第092章:京城一片風雨霧,荊州城亂如雲煙。

   “花開兩朵,各表一枝”!

   話至此處,中原世事變幻,往來無常,我們必須返觀一下,以此來探知此部《亂世英魂》的來龍去脈。如今已是亂世之際的大梁開平元年907年,六月中下旬。

   書接前言——在“5、悲喜交加,是喜是哀愁?”這一章節的末尾說到:大梁開平元年907年五月間,弘農王楊渥以鄂岳觀察使劉存為西南面都招討使,岳州刺史陳知新為岳州團練使,廬州觀察使劉威為應援使,別將許玄應為監軍,領兵三萬去攻打楚。楚王馬殷對此很恐懼,靜江軍使楊定真卻道賀說:“我軍勝矣。”馬殷問其故,定真說:“夫戰懼則勝,驕則敗。今淮南兵直趨吾城,是驕而輕敵之狀;而王有懼色,由此我知道我軍必勝。”於是馬殷命令在城都指揮使秦彥暉領水軍三萬順江而下,水軍副指揮使黃璠帥戰艦三百條屯駐瀏陽口,准備大戰劉存。

   時至六月,劉存大軍遭遇大雨,引兵退至越堤北,楚將在城都指揮使秦彥暉率軍追擊。在數戰不利的情況下,劉存乃送馬殷書信詐降。彥暉派人向楚王馬殷報告說:“此中有詐,不可接受。”

   等到劉存與秦彥暉列水對陣,劉存在船上遙呼道:“彥暉!殺投降者是不祥之兆,你難道不為後代子孫考慮麼?”彥暉高聲答道:“賊寇侵犯我境而不還擊,那才是不顧及子孫!”於是擊鼓而進。劉存見狀,率軍潛逃。水軍副都指揮使黃璠從瀏陽領兵在江面堵截,與彥暉合兵一處,大破劉存軍,活捉劉存和岳州刺史岳州團練使陳知新,殺死偏將百余人、士卒萬人,收獲戰艦八百艘。廬州觀察使兼應援使劉威率余眾逃歸,彥暉很快攻克岳州。馬殷命人為劉存和陳知新松綁,勸其歸降。這兩人都罵道:“大丈夫以死報效主公,豈能為賊寇做事?”馬殷遂將這二人斬首。
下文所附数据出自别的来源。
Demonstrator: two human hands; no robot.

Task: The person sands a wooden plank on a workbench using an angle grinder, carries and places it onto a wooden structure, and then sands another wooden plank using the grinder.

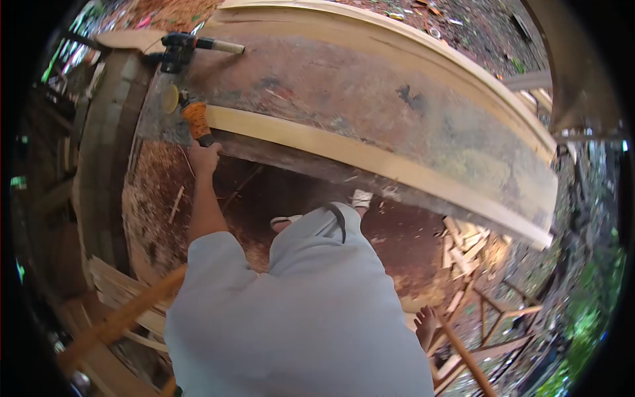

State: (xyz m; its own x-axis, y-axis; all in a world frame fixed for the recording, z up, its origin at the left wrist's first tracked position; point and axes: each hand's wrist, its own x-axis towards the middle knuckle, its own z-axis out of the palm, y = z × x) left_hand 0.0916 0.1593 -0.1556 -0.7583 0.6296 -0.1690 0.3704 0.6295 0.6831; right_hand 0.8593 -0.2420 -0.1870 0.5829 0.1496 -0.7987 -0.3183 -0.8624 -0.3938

   別將監軍許應玄,乃是弘農王楊渥的心腹,常常干預政事。張顥、徐溫因其敗歸,收而斬之。

   楚王馬殷派遣兵馬會合吉州刺史彭玕攻洪州,沒有攻克。

   康懷貞領兵至潞州,晉昭義節度使李嗣昭、副使李嗣弼閉城拒守。懷貞晝夜夾攻,半月不克,乃築壘穿蚰蜒塹而守之,斷絕其內外。晉王李克用以蕃、漢都指揮使周德威為行營都指揮使,帥馬軍都指揮使李嗣本、馬步都虞侯李存璋、先鋒指揮使史建瑭、鐵林都指揮使安元信、橫衝指揮使李嗣源、騎將安金全去救潞州。此中,李嗣弼乃是李克修之子;李嗣本,本姓張;史建瑭,是史敬思之子;安金全,乃代北之人。

   晉兵攻澤州,梁帝朱溫派遣左神勇軍使範居實領兵救駕。

   是月甲寅日,梁帝以平盧節度使韓建守司徒、同平章事。

   武貞節度使雷彥恭會合楚兵攻江陵,荊南節度使高季昌引兵駐公安,斷絕其糧道。結果雷彥恭戰敗,楚軍亦逃走,荊南之地暫得安寧。至於後事如何,請看“53、雷劈山洪”一章之末。

   此間,梁帝朱溫再派“天皇秘使”加緊秘密行動。

   ……

   話說耶無害走出大雁塔,猛聽到身後有人在喊他,轉身一望,正是他——

   “哈!哈!哈!不是我是誰?連你師傅我、你都差點聽不出來了,你是不是已把我忘了?”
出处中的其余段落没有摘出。